Child maintenance order not to be made etc. if application for administrative assessment of child support could be made

(1) A court having jurisdiction under this Part must not, at any time, make, revive or vary a child maintenance order in relation to a child on the application of a person (the applicant ) against, or in favour of, a person (the respondent ) if an application could properly be made, at that time, by the applicant under the Child Support (Assessment) Act 1989 for the respondent to be assessed in respect of the costs of the child, or vice versa.

(2) Subsection (1) has effect whether or not an application for administrative assessment of child support for the child has in fact been made (whether by the applicant, the respondent or another person).

(3) This section does not apply to proceedings under regulations made for the purposes of section 110 or 111A.
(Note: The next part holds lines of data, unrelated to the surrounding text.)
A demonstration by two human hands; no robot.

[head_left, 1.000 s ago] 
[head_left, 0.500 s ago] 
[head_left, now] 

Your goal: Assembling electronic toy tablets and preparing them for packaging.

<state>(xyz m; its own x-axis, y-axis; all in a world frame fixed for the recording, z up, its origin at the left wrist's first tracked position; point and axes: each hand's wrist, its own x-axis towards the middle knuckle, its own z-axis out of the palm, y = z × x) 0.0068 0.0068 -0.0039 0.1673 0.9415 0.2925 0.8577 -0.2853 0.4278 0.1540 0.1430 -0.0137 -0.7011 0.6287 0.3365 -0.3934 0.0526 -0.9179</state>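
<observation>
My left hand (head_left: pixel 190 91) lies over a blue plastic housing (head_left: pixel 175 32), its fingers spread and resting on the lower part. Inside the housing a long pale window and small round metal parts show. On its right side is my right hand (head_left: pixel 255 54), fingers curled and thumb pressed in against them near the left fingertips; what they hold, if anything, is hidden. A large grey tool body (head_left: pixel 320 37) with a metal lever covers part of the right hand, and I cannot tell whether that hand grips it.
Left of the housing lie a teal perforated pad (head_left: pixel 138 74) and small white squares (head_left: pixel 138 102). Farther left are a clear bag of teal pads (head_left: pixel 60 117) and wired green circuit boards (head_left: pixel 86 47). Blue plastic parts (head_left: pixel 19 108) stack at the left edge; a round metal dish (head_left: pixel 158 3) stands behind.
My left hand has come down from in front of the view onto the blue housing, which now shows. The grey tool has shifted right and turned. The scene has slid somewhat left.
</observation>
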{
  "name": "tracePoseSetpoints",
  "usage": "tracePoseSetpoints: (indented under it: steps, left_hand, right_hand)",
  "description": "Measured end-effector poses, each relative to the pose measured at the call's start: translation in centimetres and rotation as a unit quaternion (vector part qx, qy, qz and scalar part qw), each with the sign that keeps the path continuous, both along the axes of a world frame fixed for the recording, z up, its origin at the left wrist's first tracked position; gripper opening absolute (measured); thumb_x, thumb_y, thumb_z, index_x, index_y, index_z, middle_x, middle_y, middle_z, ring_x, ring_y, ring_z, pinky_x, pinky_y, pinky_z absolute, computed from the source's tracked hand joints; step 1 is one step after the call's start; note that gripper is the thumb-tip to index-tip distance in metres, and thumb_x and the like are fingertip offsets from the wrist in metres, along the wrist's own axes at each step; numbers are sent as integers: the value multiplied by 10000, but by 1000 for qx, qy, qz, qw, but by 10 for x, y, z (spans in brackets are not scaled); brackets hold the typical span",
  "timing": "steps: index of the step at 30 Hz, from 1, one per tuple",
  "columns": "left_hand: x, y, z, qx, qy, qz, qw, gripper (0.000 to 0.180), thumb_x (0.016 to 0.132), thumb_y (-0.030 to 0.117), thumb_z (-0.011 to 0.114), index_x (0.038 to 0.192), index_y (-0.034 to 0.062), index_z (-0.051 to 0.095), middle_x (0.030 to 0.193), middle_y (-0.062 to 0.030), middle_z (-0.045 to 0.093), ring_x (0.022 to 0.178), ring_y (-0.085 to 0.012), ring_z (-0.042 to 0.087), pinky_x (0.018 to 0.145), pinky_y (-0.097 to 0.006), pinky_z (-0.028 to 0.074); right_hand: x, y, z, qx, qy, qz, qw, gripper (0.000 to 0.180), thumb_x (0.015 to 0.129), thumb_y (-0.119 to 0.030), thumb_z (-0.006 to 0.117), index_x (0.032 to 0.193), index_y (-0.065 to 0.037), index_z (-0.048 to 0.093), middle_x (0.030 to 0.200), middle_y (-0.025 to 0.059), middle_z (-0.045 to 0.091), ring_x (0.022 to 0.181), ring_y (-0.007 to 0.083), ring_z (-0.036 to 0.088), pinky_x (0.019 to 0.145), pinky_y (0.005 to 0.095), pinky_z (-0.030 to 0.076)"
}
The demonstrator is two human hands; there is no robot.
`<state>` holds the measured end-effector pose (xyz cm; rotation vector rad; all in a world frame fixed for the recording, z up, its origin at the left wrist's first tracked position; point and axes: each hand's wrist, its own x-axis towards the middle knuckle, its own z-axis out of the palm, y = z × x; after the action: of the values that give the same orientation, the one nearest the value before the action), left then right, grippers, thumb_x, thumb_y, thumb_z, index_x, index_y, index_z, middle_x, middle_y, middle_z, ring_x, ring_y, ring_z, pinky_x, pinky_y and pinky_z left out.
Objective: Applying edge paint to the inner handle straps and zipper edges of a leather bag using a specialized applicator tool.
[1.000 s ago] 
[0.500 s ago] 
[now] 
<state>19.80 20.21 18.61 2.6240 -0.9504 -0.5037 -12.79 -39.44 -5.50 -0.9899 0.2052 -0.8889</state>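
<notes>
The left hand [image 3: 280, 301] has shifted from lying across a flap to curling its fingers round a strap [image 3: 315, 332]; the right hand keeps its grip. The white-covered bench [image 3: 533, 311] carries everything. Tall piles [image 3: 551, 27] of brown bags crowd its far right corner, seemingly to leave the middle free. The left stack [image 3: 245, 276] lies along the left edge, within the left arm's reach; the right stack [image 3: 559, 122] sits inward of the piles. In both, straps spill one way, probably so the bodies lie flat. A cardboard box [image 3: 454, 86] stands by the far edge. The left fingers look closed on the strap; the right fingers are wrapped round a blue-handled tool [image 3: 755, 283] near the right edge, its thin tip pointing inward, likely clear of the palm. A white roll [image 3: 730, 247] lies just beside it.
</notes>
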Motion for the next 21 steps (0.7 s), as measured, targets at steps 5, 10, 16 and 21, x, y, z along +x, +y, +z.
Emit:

  1. This court is of the view that the provisions of section 66E of the Act and/or the above provisions of the Child Support (Assessment) Act 1989, indicate that order 10 was made without jurisdiction by the Family Court of Australia at Brisbane. As to the former Act, the Family Court of Australia at Brisbane did not have jurisdiction to make a child maintenance order if an application could properly be made at that time by the Applicant under the Child Support (Assessment) Act 1989 for the Respondent to be assessed in respect of the costs of the child and there is no evidence before this court to suggest that such an application could not have been made. As to the latter Act, there is no evidence before this court that a relevant Child Support Departure Application was applied for and/or made pursuant to section 117 of the latter Act.
  2. Even if the court is incorrect in this context in relation to order 10, this court, noting the father’s existing application to set aside order 10 due to a change of circumstances, would have invited the father to formally make an application under section 66S of the Act to discharge and/or vary order 10 and would have made such an order discharging and/or varying order 10, such that the father should not pay the mother the asserted outstanding arrears of $23,020.70 under order 10 and have no further obligation to make payments under order 10 (there being just cause for so doing by reason of the father’s above evidence including his Financial Statement evidence which the court accepts as opposed to the contrary evidence of the mother relating to this issue and/or circumstances of the children had changed so as to justify the variation and/or the circumstances of the father had changed so as to justify the variation, again accepting the father’s above evidence as opposed to the mother’s evidence in this context; see section 66S(2) and (3) of the Act).
  3. Accordingly, the court will make orders dismissing the mother’s Application in a Case filed 4 June 2015, and dismissing her proposed orders 12, 13 and 14 set out in her Case Outline, Exhibit C.